=== SOURCE MATERIAL ===

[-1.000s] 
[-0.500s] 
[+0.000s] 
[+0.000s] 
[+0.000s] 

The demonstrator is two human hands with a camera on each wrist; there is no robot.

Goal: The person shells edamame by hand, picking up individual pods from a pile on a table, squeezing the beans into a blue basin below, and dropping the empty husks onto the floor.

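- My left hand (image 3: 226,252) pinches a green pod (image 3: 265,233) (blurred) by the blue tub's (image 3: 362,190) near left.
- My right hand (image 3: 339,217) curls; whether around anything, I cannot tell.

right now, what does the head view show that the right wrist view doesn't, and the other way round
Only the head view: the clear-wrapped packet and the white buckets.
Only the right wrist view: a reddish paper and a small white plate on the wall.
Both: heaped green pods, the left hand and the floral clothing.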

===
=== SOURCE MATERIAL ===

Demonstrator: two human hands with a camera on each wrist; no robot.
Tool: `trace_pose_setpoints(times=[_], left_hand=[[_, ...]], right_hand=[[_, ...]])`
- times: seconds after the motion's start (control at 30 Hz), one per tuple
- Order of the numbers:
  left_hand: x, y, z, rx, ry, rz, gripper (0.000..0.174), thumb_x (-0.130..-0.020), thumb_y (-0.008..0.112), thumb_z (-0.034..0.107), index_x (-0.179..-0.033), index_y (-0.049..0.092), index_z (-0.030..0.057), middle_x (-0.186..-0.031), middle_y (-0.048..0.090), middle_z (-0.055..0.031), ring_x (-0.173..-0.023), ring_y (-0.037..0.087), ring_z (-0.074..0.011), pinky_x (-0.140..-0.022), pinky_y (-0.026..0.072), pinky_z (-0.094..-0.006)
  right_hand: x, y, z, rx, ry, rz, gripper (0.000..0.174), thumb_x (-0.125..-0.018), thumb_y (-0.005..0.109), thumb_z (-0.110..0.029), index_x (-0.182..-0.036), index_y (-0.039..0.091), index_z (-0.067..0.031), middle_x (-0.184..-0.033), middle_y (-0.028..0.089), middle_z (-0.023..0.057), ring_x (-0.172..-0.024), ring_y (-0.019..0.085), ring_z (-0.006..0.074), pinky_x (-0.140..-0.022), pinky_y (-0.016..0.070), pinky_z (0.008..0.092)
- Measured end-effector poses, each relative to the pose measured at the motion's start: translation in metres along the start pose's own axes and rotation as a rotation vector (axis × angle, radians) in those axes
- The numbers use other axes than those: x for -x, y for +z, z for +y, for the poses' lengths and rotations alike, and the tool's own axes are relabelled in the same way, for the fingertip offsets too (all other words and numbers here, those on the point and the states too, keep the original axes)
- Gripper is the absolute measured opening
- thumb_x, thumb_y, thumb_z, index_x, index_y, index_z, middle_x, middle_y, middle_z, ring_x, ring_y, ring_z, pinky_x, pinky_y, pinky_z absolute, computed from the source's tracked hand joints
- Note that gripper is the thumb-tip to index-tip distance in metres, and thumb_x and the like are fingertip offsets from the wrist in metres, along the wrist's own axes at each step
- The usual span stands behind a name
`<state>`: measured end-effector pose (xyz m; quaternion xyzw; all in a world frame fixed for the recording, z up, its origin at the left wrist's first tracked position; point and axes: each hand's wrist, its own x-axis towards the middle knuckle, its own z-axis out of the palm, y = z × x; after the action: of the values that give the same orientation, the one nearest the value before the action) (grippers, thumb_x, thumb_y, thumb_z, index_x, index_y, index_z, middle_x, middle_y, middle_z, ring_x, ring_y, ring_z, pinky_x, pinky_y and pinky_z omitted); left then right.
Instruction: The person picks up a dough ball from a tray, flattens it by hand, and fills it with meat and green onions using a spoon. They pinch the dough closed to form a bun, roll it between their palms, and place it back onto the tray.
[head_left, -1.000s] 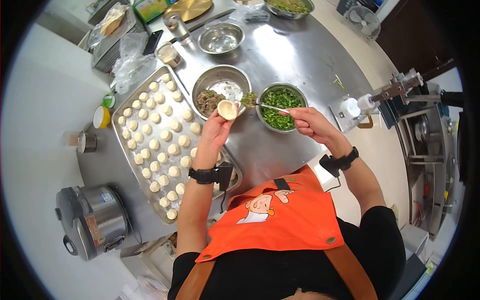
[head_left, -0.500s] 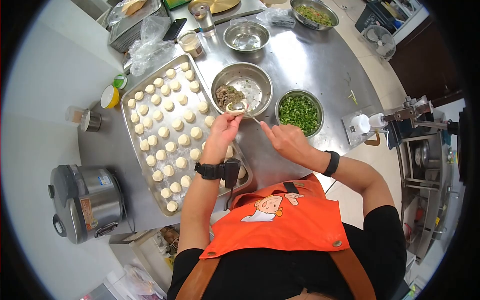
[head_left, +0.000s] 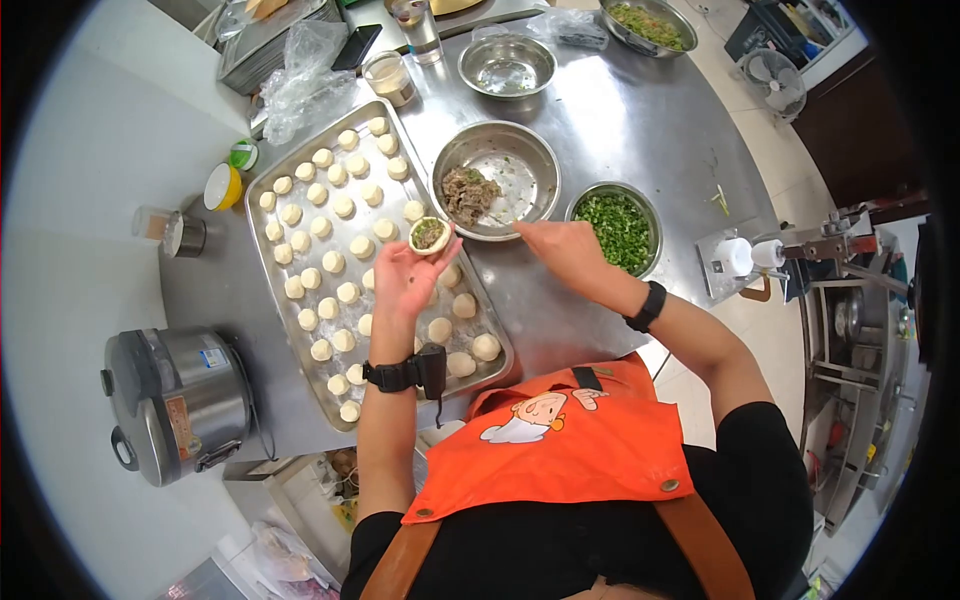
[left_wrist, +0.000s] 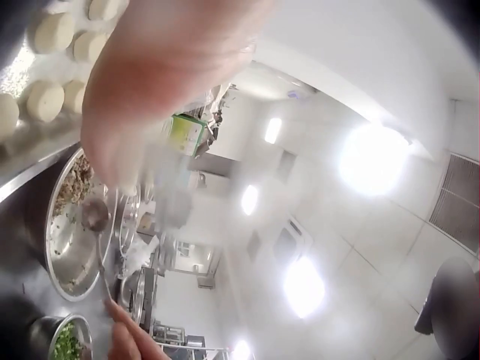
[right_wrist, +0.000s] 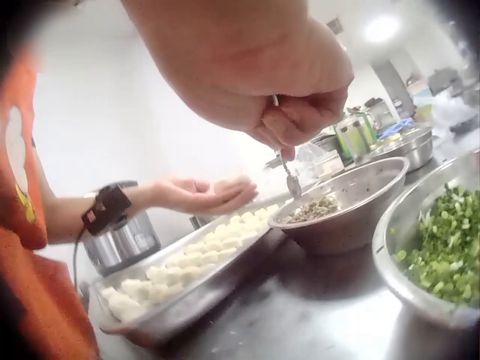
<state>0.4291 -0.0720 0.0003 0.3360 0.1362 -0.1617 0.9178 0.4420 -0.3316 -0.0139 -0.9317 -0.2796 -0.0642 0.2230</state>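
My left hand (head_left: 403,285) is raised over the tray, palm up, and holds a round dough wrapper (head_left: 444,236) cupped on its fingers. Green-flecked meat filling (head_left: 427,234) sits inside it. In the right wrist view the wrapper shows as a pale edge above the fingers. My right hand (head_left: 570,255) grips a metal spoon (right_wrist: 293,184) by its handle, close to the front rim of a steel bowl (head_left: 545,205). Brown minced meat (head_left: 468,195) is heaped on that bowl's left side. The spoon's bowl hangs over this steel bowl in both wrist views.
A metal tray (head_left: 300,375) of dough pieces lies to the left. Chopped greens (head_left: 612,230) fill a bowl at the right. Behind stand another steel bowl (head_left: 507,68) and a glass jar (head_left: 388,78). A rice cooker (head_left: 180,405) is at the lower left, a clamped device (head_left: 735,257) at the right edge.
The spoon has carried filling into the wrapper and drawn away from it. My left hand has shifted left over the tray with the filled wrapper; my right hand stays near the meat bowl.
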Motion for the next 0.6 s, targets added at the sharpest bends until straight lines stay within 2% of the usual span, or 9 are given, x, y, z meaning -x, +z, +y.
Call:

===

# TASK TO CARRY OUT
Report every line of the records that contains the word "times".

# EXERCISE SOLUTION
Tool: `trace_pose_setpoints(times=[_], left_hand=[[_, ...]], right_hand=[[_, ...]])`
- times: seconds after the motion's start (control at 30 Hz), one per tuple

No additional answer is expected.